The development of cellular communications during the 1980s made wireless networks
one of the most important areas of technology. Fueled by the advances in wireless computer
networks, high data rate connections have recently become the focus of research
in the communication domain. The growth of the Internet and the introduction of a
multitude of applications culminated in a new era of communications in which wireless
networks play a very important role.
However, the wireless environment still offers some challenges that need to be addressed
before reaching the prerequisites of future wireless networks. Due to imprecise
channel characterization, much of the potential of the wireless environment is wasted.
Furthermore, the requirements caused by multiple connections lead to the use of multiple
access schemes that were not designed to cope with some of the wireless environment
phenomenons. These two points are treated in this thesis.
The first part of this thesis is dedicated to the use of probability theory tools that
enable the creation of models based only on partial knowledge of the environment. Using
Jaynes' maximum entropy principle, we present a framework that allows us to infer on
the channel characteristics by choosing probability distributions that maximize entropy
under the constraints that represent our state of knowledge. This technique is considered
as the most reliable method to perform inferences. Models for two different types of environment
are derived: wideband channels and multiple-input multiple-output (MIMO)
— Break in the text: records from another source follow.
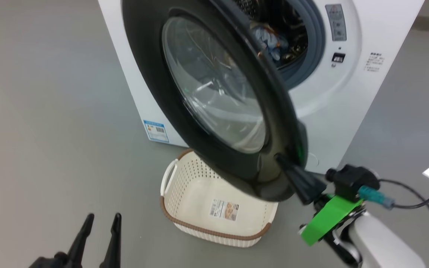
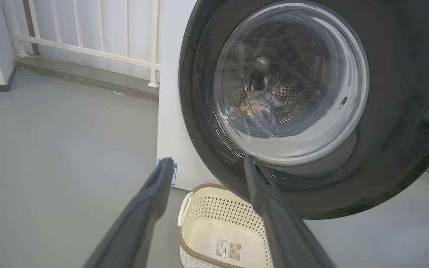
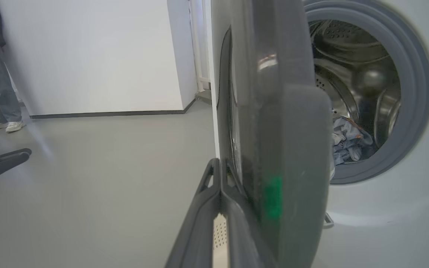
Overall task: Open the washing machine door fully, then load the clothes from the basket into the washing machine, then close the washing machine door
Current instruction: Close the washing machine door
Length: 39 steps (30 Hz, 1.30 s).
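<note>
With the clothes (image 1: 270, 41) in the washing machine (image 1: 330, 111), the clenched right pincer (image 1: 279, 159), tips against the glossy rim of the half-open washing machine door (image 1: 143, 67), may skid off mid-push; the left pincer (image 1: 102, 217) hangs released.

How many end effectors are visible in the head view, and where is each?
2. The left end effector is at lower left, open, beside the basket. The right end effector is at lower right, shut, its tip at the edge of the washing machine door.

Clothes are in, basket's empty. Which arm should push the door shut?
Right. The right gripper, jaws shut, sits against the washing machine door; the left gripper hangs apart, jaws open.
</note>
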Tool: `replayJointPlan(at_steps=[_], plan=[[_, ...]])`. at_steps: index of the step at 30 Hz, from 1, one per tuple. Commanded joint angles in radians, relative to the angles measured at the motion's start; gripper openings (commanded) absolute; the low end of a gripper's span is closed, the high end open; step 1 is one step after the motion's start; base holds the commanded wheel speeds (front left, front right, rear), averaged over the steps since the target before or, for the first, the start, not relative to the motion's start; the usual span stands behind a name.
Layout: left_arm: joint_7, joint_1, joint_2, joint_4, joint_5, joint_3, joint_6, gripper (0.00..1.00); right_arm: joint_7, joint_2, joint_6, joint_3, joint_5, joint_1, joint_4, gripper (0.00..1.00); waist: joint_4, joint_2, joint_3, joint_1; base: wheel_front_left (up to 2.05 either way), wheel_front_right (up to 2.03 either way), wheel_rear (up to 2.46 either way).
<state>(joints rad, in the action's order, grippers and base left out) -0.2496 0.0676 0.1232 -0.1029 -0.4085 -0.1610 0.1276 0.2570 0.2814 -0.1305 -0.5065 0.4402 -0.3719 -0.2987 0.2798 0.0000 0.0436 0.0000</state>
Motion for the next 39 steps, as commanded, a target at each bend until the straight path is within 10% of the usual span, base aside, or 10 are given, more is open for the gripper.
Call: replayJointPlan(at_steps=[1,39], plan=[[-0.012,-0.05,0.016,0.026,-0.006,0.031,0.003,1.0,0.005,0.011,0.0,0.009,-0.003,-0.033,0.02,0.0,-0.005,0.0,0.032,0.0,0.0,0.0,0.0],[-0.012,-0.25,-0.002,0.078,-0.034,0.021,0.003,1.0,0.005,0.188,0.0,0.136,0.003,-0.538,-0.142,0.0,0.027,0.0,0.4,0.0,0.0,0.0,0.0]])
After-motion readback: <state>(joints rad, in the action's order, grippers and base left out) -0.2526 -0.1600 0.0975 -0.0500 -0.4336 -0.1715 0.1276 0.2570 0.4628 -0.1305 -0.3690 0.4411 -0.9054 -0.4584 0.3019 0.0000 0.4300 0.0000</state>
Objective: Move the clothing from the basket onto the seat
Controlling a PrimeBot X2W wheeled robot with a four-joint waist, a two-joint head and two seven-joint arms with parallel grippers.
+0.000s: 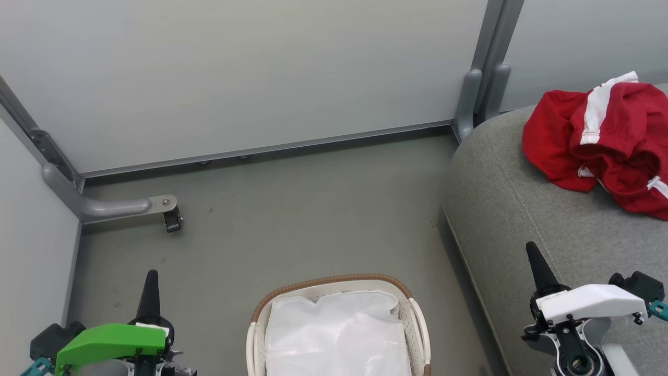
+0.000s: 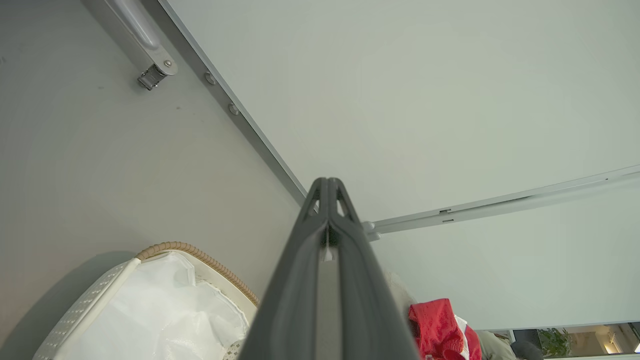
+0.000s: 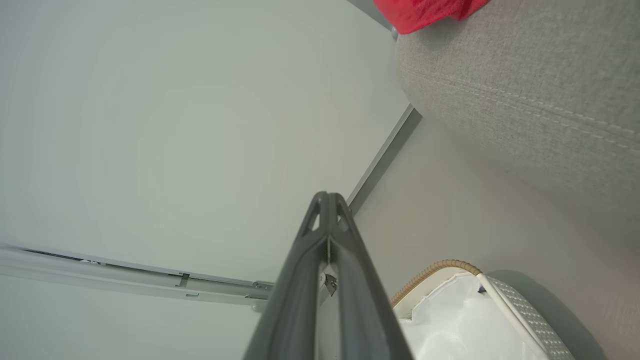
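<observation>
Clothing (image 1: pixel 600 141) is laid on the seat (image 1: pixel 522 209) | left gripper (image 1: pixel 152 277) and right gripper (image 1: pixel 532 250) are pressed together, nothing is held | basket (image 1: pixel 334 281) is placed between them

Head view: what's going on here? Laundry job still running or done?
Nothing is being handled. The red clothing lies heaped on the grey seat at the right. The laundry basket sits on the floor, and the part in view shows just its white lining sheet. The left claw and right claw are shut and empty, either side of the basket. Looks done.
</observation>
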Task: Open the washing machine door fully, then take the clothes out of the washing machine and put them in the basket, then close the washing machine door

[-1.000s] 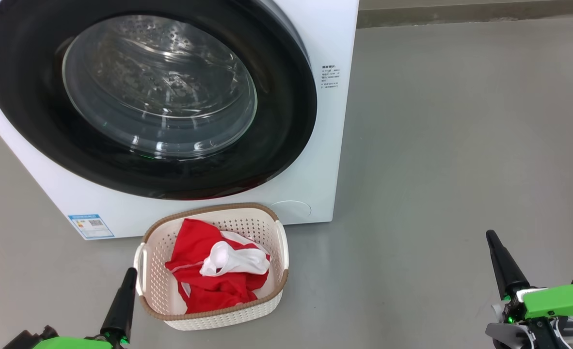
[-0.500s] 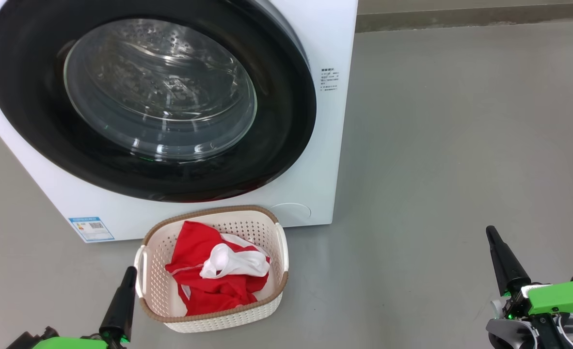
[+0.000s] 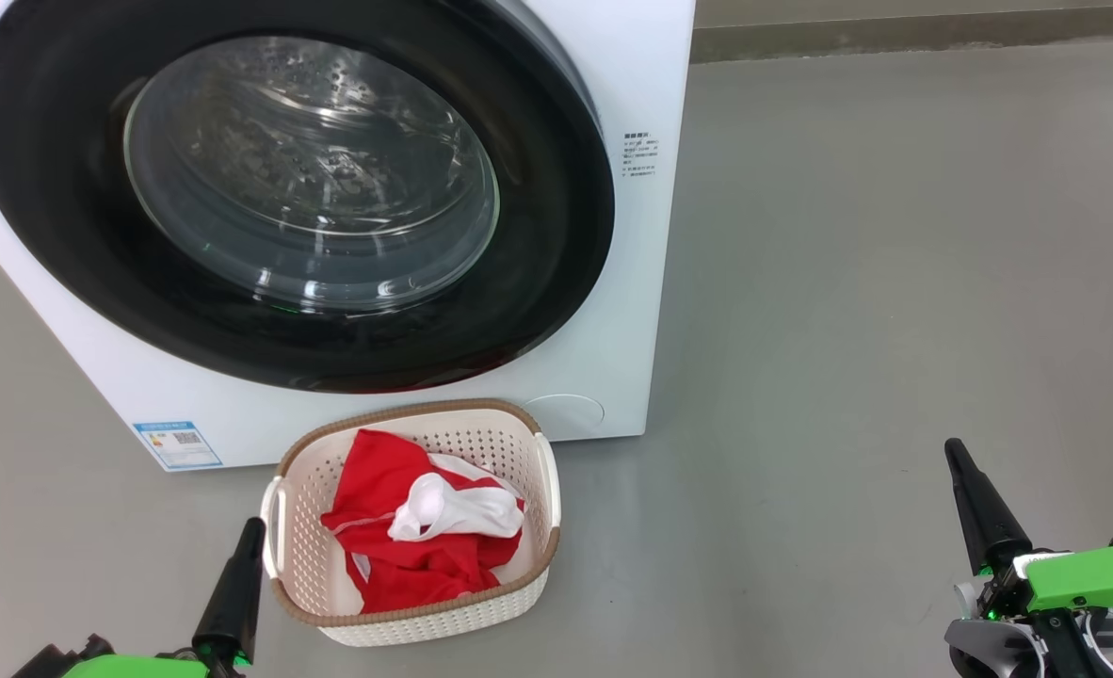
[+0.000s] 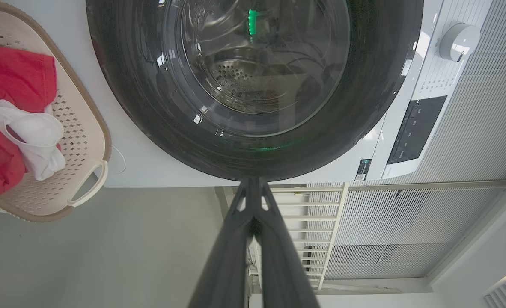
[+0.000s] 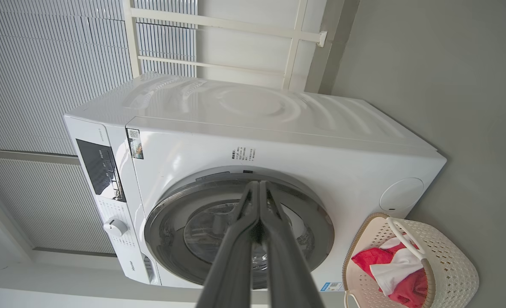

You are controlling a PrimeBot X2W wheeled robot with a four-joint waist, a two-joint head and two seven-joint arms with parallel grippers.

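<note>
The white washing machine [image 3: 641,282] fills the upper left, its black-rimmed round door [image 3: 538,282] shut flat against the front; the steel drum shows through the glass. On the floor in front stands the cream basket [image 3: 443,617] holding the red and white clothes [image 3: 406,537]. My left gripper [image 3: 253,529] is shut and empty, just left of the basket. My right gripper [image 3: 952,450] is shut and empty, far right over bare floor. The door [image 4: 150,111] and basket [image 4: 86,128] show in the left wrist view, the machine [image 5: 257,128] and basket [image 5: 458,265] in the right wrist view.
Grey floor [image 3: 848,282] spreads to the right of the machine up to a wall base strip [image 3: 895,28]. A blue label [image 3: 178,443] sits at the machine's lower left. A control panel and knob [image 4: 458,40] are on the machine's top band.
The whole picture shifted slightly down from one second ago, so the camera moved. Since half a second ago, nothing has visibly changed.
</note>
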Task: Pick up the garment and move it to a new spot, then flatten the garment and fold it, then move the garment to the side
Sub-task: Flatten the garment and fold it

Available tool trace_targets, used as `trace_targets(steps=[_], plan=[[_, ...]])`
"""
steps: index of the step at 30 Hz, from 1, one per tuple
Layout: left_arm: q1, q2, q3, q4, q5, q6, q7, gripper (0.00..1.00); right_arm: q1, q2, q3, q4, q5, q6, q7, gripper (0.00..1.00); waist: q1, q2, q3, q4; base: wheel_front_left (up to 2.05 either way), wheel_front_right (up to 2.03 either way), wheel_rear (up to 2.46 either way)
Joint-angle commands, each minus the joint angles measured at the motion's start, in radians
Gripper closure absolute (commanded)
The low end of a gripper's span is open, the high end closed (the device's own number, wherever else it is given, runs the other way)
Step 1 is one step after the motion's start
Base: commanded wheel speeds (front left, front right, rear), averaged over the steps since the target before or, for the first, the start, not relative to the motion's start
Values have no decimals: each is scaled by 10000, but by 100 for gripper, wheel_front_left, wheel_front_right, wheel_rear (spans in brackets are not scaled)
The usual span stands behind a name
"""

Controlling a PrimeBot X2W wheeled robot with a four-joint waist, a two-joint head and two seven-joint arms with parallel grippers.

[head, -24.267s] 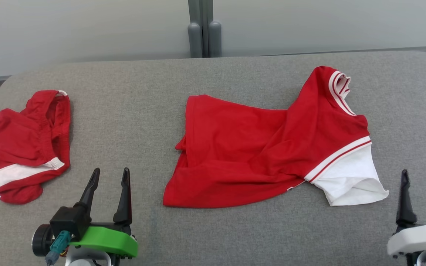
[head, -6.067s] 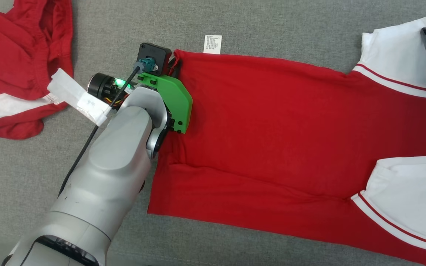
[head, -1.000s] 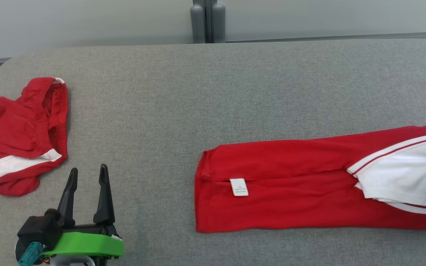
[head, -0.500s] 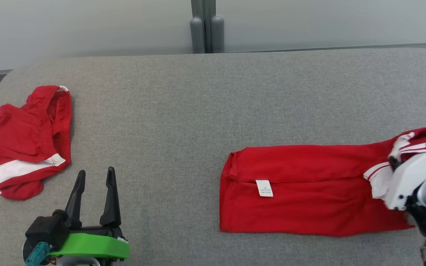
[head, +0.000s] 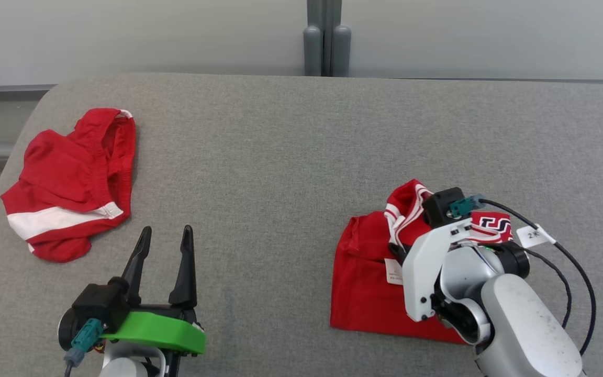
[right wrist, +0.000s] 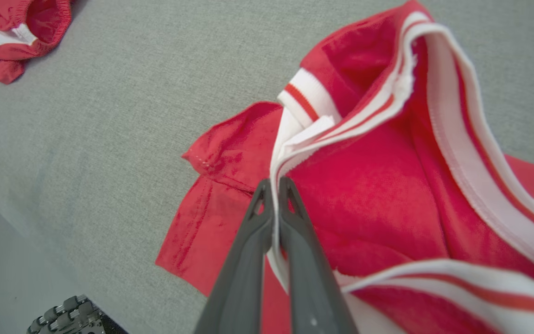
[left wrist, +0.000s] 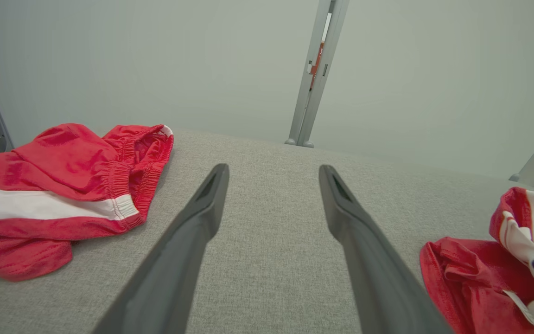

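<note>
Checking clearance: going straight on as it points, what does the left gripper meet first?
Probably the bare grey fabric surface ahead of its fingers, though depth is unclear; the red, white-banded shorts lie off left.

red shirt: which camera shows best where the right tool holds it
Right wrist view: the right tool is shut on the red shirt's white-striped trim, close up. Head view hides the pinch behind the wrist; left wrist view catches one end.
</note>
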Motion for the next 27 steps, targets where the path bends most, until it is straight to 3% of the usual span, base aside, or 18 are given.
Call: trace_targets(steps=[1,9,10,11,17,23,27], plan=[[-223,32,-106,70,69,-19,-3,0,-227,58,205,208,77,-1,-148,100,0,0,65,237,0,0,0],[-228,32,-410,212,-139,-19,-3,0,-579,249,1280,1154,591,-1,-519,100,0,0,135,628,0,0,0],[-214,32,-405,216,-141,-19,-3,0,-606,262,1361,1166,692,-1,-593,9,0,0,134,644,0,0,0],[-193,32,-382,216,-141,-19,-3,0,-640,271,1419,1142,842,-1,-714,0,0,0,129,655,0,0,0],[49,30,-112,144,-80,-21,-3,0,-757,282,1601,95,1690,-1,-1428,0,0,0,30,464,0,0,0],[130,29,113,69,-51,-19,-3,0,-366,-158,464,-1308,1435,-3,-2193,0,0,0,-81,75,0,0,0],[132,33,255,-11,-1,-19,-3,0,99,-410,-2,-1674,1486,0,-1802,0,0,0,-82,-228,0,0,0]])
In the second part, the multiple access problem for ultra wideband (UWB) systems
is assessed. Despite the large amount of work conducted during recent years on UWB
technology, no scheme can cope with the high dispersion of UWB channels and still offer
reasonable spectral efficiency. An innovative scheme that exploits the users' channels
to guarantee multiple access is introduced, entitled Channel Division Multiple Access
(ChDMA). This scheme provides a very simple solution and achieves high spectral efficiency.